With the acquisitions of Saraide and Prio, we now have facilities in Mountain
View, California, San Mateo, California, Dallas, Texas, Ottawa, Canada,
Papendrecht, Netherlands and London, UK.
Substantially all of our computer and communications hardware is located at
our facilities in Redmond, Washington and we also lease redundant network
facilities at two locations in the Seattle, Washington area under a month-to-
month agreement and an agreement that expires in July 2001. We intend to
install additional hardware and high-speed Internet connections at a location
outside the West Coast as well as in the United Kingdom to support our joint
venture, TDL InfoSpace.
Our systems and operations at these locations are vulnerable to damage or
interruption from fire, flood, power loss, telecommunications failure, break-
ins, earthquake and similar events. See "Factors Affecting Our Operating
Results, Business Prospects and Market Price of Our Stock--Our Business Relies
on the Performance of Our Systems."
Item 3. Legal Proceedings
From time to time we have been, and expect to continue to be, subject to
legal proceedings and claims in the ordinary course of our business, including
claims of alleged infringement of third-party trademarks and other intellectual
property rights by us. These claims, even if not meritorious, could require the
expenditure of significant financial and managerial resources.
On December 15, 1999, a complaint was filed against us on behalf of a former
employee in federal court in New Jersey alleging claims for breach of contract,
breach of the covenant of good faith and fair dealing, fraud, negligent
misrepresentation, and promissory estoppel. The former employee contends he
agreed to work for InfoSpace on the basis of certain misrepresentations, that
he entered into an agreement with us that entitles him to an option to purchase
150,000 shares of our common stock, and that he was terminated without cause.
The former employee seeks (1) the right to purchase 150,000 shares of our
common stock, (2) unspecified compensatory and punitive damages, and (3)
litigation costs and attorney's fees. On January 31, 2000, we answered the
complaint, denying the claims. Discovery is ongoing, and trial is set for
September 2000. We are currently investigating the claims at issue and believe
we have meritorious defenses to such claims. Nevertheless, litigation is
uncertain and we may not prevail in this suit.
On February 18, 1999, a former consultant filed a complaint in the Superior
Court for Santa Clara County, California alleging, among other things, that he
had the right in connection with his consulting to the Company to purchase
56,924 shares of our common stock. We settled this lawsuit in September 1999.
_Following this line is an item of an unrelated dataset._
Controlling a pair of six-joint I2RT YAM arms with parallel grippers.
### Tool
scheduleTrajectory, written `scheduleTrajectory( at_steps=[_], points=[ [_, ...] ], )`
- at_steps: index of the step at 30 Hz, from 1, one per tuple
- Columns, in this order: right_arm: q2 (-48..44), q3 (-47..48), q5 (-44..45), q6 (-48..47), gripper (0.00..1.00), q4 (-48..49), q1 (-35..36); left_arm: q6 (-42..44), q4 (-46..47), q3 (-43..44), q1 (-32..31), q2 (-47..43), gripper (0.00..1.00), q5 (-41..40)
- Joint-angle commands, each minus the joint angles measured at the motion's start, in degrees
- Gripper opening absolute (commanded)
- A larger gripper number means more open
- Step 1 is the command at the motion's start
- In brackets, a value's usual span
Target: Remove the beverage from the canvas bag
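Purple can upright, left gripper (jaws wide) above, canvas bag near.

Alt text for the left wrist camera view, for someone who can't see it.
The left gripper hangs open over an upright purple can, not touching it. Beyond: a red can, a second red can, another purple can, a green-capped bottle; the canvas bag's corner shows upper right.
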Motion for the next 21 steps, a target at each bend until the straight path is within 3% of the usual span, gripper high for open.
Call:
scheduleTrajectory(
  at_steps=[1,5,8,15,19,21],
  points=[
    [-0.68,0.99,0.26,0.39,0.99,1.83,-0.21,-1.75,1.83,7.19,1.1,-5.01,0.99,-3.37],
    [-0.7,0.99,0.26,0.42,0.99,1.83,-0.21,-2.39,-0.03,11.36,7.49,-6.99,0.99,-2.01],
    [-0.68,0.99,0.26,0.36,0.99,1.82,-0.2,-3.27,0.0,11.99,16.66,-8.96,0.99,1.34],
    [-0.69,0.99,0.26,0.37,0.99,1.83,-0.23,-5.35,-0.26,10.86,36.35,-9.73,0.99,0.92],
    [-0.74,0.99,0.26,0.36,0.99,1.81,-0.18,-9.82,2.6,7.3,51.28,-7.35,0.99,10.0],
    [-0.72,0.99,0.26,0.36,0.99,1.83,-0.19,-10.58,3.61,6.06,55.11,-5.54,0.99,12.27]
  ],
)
Under the settlement, the former consultant was permitted to purchase 33,012
shares of our common stock at a price of $.05 per share.
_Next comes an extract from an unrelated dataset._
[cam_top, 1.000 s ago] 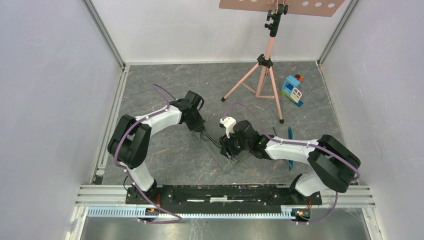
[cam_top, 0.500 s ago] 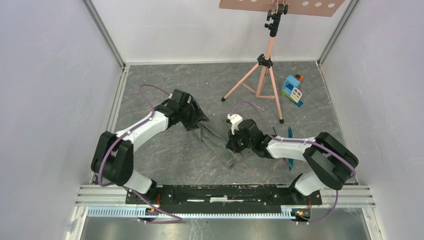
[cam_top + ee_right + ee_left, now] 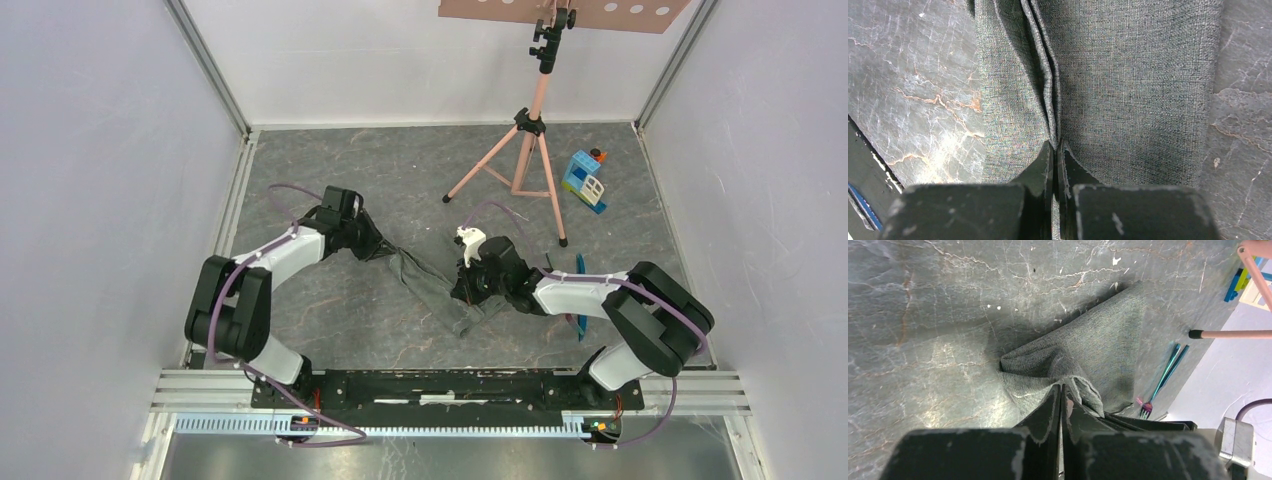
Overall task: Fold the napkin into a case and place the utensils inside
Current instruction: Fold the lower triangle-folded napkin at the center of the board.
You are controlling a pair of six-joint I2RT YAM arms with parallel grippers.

On January 26, 1999, Civix-DDI, LLC filed a complaint in the U.S. District
Court in Colorado against us and 19 other defendants for infringement of two
patents relating to electronic mapping systems. In July 1999 we settled this
litigation by entering into a license agreement for these patents, pursuant to
which we made a single lump sum royalty payment.
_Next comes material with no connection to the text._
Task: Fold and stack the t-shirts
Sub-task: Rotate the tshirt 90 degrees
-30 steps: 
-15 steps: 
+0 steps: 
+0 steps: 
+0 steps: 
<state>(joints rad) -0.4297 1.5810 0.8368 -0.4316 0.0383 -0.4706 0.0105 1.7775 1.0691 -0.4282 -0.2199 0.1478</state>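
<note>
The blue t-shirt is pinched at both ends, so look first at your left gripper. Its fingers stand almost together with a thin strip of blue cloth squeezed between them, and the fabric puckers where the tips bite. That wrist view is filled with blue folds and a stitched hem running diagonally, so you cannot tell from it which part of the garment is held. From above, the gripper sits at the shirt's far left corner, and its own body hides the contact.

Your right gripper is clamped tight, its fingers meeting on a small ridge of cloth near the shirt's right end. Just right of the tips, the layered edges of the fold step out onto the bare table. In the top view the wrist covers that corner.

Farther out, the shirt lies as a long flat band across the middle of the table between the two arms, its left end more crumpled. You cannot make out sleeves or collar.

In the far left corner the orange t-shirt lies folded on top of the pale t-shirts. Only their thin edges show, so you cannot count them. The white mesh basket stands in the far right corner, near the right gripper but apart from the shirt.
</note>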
On December 23, 1998, we initiated litigation against Internet Yellow Pages,
Inc. ("IYP") by filing suit in United States District Court for the Western
District of Washington. On February 3, 1999, we served a first amended
complaint on IYP and Greg Crane, an agent of IYP, in which we asserted claims
for
29
(a) account stated, (b) breach of contract, and (c) fraud. On March 5, 1999,
IYP answered our complaint in the Washington action, and asserted claims for
breach of contract, fraud, extortion and Consumer Protection Act violations.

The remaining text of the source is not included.